Task details:
The reply should be one number: how many lines of the data below contain "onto".

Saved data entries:
——————————
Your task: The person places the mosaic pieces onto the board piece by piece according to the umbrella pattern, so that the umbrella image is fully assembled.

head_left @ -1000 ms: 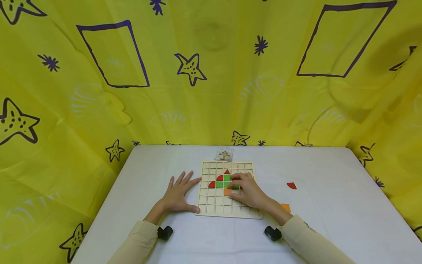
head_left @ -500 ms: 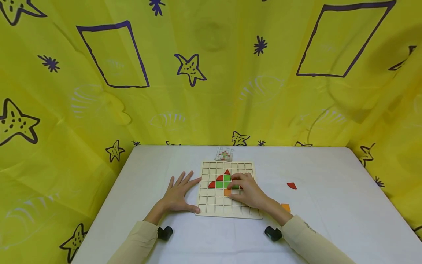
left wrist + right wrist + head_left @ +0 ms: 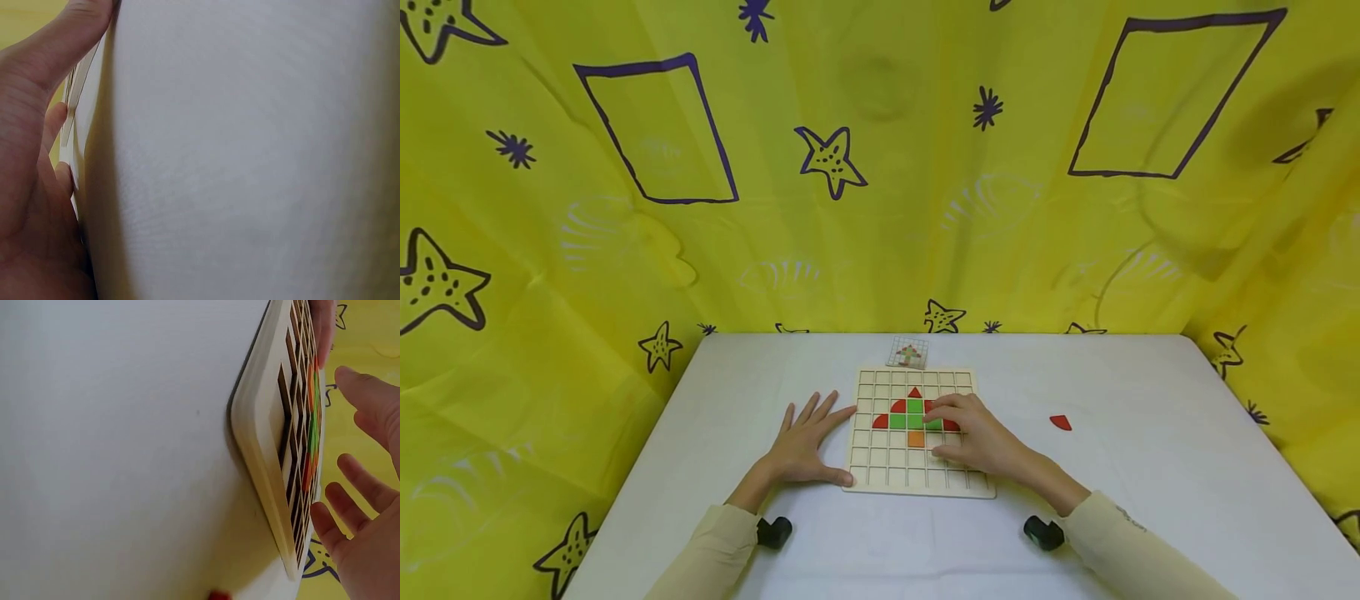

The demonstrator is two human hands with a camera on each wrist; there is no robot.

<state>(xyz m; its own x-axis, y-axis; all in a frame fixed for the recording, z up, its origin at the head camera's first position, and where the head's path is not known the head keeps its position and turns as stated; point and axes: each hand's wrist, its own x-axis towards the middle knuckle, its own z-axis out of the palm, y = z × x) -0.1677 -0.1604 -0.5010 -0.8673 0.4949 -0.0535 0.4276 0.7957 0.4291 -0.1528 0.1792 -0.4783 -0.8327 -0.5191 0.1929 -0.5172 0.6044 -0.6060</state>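
Note:
A pale wooden grid board [image 3: 880, 477] lies on the table. Its slots hold green squares [image 3: 897, 422], a red triangle [image 3: 914, 392], red quarter-circle pieces [image 3: 881, 422] and one orange square [image 3: 916, 439]. My left hand [image 3: 797, 450] is spread flat at the board's left side, thumb and index fingertip touching its edge. Over the right half of the board hovers my right hand [image 3: 981, 433], fingers loosely bent and apart. In the right wrist view nothing sits between the fingers of that hand [image 3: 369, 531]. It partly covers the pieces on the right.
One loose red quarter-circle piece [image 3: 1060, 422] lies on the white table [image 3: 1135, 467], right of the board. A small card [image 3: 907, 352] with a printed grid pattern is behind the board. Yellow patterned cloth [image 3: 880, 250] rises around the table.
My right hand has drawn slightly back to the right, away from the orange square on the board. The loose orange square near my right forearm is now out of sight. My left hand stays put.

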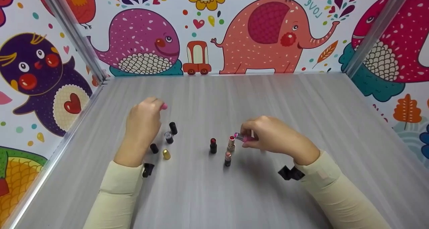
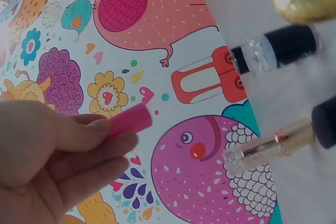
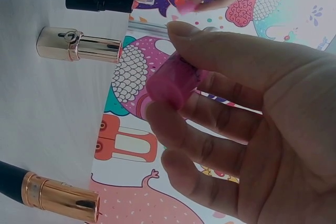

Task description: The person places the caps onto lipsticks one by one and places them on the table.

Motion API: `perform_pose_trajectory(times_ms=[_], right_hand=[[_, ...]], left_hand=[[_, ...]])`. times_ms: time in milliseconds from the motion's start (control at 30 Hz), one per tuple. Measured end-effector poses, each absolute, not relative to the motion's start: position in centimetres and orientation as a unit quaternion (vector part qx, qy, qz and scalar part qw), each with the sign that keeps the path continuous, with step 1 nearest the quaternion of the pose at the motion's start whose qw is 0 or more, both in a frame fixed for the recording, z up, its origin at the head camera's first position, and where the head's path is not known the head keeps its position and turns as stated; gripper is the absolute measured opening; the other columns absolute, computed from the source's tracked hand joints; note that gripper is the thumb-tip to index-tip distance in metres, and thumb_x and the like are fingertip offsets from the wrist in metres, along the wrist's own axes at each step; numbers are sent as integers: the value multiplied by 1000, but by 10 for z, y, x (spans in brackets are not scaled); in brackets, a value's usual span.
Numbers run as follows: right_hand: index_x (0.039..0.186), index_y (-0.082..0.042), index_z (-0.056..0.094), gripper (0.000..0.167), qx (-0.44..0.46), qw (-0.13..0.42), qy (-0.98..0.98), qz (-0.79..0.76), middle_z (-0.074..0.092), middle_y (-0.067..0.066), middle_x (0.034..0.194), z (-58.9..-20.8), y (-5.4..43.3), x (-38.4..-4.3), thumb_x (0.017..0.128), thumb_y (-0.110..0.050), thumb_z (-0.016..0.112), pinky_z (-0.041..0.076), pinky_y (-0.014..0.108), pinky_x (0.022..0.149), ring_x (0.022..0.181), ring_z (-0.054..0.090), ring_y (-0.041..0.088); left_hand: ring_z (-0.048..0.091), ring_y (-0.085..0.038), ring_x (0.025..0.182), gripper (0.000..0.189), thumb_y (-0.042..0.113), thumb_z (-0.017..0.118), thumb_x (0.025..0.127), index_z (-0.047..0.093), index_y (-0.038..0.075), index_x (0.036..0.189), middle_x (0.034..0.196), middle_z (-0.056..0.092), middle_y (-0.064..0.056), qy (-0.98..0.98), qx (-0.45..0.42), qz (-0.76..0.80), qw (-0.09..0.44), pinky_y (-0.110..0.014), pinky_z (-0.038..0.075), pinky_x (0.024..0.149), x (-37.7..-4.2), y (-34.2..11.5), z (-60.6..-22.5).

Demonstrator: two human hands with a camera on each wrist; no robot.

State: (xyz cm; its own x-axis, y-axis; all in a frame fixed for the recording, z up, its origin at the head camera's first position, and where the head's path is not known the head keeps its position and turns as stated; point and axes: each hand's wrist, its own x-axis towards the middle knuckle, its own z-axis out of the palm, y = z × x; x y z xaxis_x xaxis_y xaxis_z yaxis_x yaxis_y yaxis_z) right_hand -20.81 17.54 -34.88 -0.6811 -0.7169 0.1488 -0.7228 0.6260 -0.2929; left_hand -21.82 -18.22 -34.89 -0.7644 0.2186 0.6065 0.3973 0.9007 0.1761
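The right hand [image 1: 273, 133] is pinching a pink lipstick [image 1: 242, 137] between thumb and fingers, the other fingers curling only loosely, and is holding it just beside three upright lipsticks [image 1: 213, 146] on the table [image 1: 187, 195]. Its long axis is lying nearly level in the head view, the silver tube and bright tip pointing left towards them, the pink base [image 3: 170, 87] sitting in the grip. The left hand [image 1: 142, 121] is pinching a pink cap [image 2: 131, 120], well apart from the lipstick and near the loose caps [image 1: 166, 154]; the cap is jutting past the fingertips, pointing away from the palm. Both are probably handling as light, stiff and slightly slippery — the base is offering the safest hold, since the tip is likely soft and easily smeared.
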Motion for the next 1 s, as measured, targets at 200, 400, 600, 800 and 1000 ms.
perform_pose_trajectory(times_ms=[200,400,600,800,1000], right_hand=[[94,-12,74,20,400,15,-901,170,70,-7,83,-349,176,-207,86,-18,92,54,24,60,64,60,1],[93,-13,74,21,405,27,-898,168,71,-8,84,-350,177,-207,85,-18,92,55,25,62,66,61,3],[93,-13,74,21,410,33,-897,164,71,-7,85,-349,176,-206,85,-20,93,56,26,63,68,63,4],[94,-13,75,20,410,33,-897,161,72,-6,86,-349,175,-206,86,-20,92,56,26,63,68,63,4],[94,-12,75,20,412,29,-896,163,72,-6,86,-349,174,-206,86,-20,92,56,26,63,69,64,6]], left_hand=[[78,-36,88,9,-9,71,97,79,-8,101,97,76,-19,-889,-221,-166,366,-47,65,75,-214,-170,-345],[79,-30,90,8,-4,75,95,81,-5,101,98,78,-15,-870,-262,-218,356,-40,65,82,-212,-158,-346],[77,-25,91,9,-1,79,94,82,-1,101,98,80,-10,-864,-278,-289,305,-36,64,86,-211,-152,-348],[77,-23,94,11,1,80,92,83,1,103,100,80,-8,-856,-290,-301,303,-35,63,88,-210,-148,-349],[77,-20,99,16,4,81,92,83,4,109,104,81,-7,-838,-326,-318,301,-32,62,91,-208,-144,-351]])
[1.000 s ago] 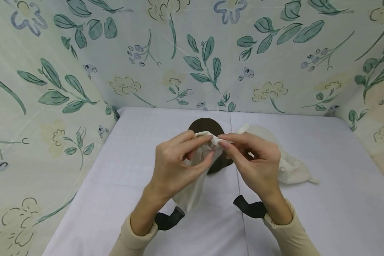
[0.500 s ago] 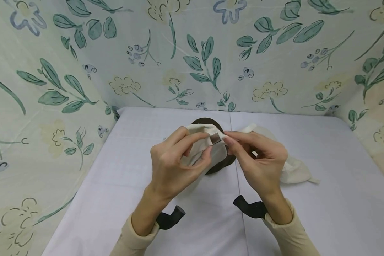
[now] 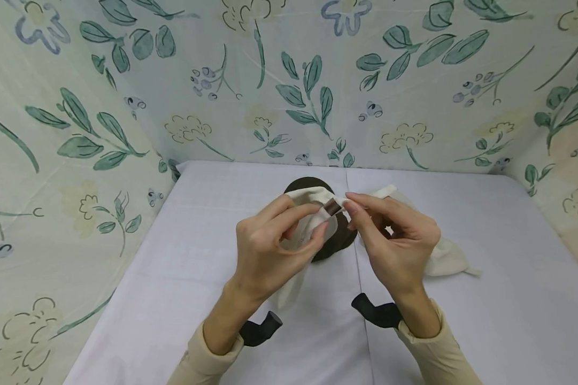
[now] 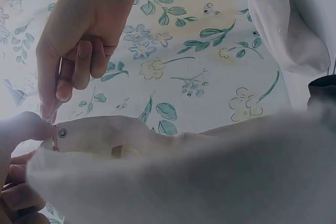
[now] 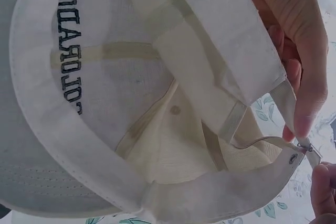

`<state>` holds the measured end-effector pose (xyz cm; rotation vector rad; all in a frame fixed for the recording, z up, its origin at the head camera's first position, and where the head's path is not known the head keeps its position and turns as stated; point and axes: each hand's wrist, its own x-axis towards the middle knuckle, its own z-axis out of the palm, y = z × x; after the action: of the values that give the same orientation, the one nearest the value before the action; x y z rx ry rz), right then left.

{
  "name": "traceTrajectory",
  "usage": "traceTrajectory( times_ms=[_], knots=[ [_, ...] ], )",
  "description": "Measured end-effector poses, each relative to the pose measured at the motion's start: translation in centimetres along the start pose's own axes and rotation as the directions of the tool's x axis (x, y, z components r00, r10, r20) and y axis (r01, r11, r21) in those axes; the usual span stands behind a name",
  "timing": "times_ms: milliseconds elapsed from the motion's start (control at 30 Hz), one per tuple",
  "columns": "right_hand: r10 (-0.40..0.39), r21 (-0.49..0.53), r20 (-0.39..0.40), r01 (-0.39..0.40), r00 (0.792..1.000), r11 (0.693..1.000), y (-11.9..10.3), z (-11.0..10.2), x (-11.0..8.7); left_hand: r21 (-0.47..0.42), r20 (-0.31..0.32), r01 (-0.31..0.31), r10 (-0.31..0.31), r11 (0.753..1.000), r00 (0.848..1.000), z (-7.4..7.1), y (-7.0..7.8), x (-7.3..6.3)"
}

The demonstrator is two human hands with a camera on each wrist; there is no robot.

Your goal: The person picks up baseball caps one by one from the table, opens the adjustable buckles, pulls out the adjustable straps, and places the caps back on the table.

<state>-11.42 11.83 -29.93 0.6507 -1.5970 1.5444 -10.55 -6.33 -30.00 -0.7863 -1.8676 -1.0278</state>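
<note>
In the head view my left hand pinches the back edge of a cream baseball cap held above the table. My right hand pinches the cap's strap end between thumb and index finger. A small brown-grey rectangle shows on the strap between the hands. In the right wrist view the cap's inside faces the camera, with dark embroidered letters seen reversed. There a small metal buckle sits on the strap between the fingertips. In the left wrist view the blurred cap covers the lower part.
Behind the hands a dark brown cap lies on the white-covered table. Another cream cap lies to the right, partly behind my right hand. Floral fabric hangs behind the table. Black wrist mounts stick out at both wrists.
The cap has turned in my hands, its strap and brown-grey rectangle coming into sight. My right hand has shifted right; the left moved left, then back right. Both keep pinching.
</note>
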Motion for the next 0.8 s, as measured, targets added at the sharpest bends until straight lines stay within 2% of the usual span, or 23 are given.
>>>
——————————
Response area:
2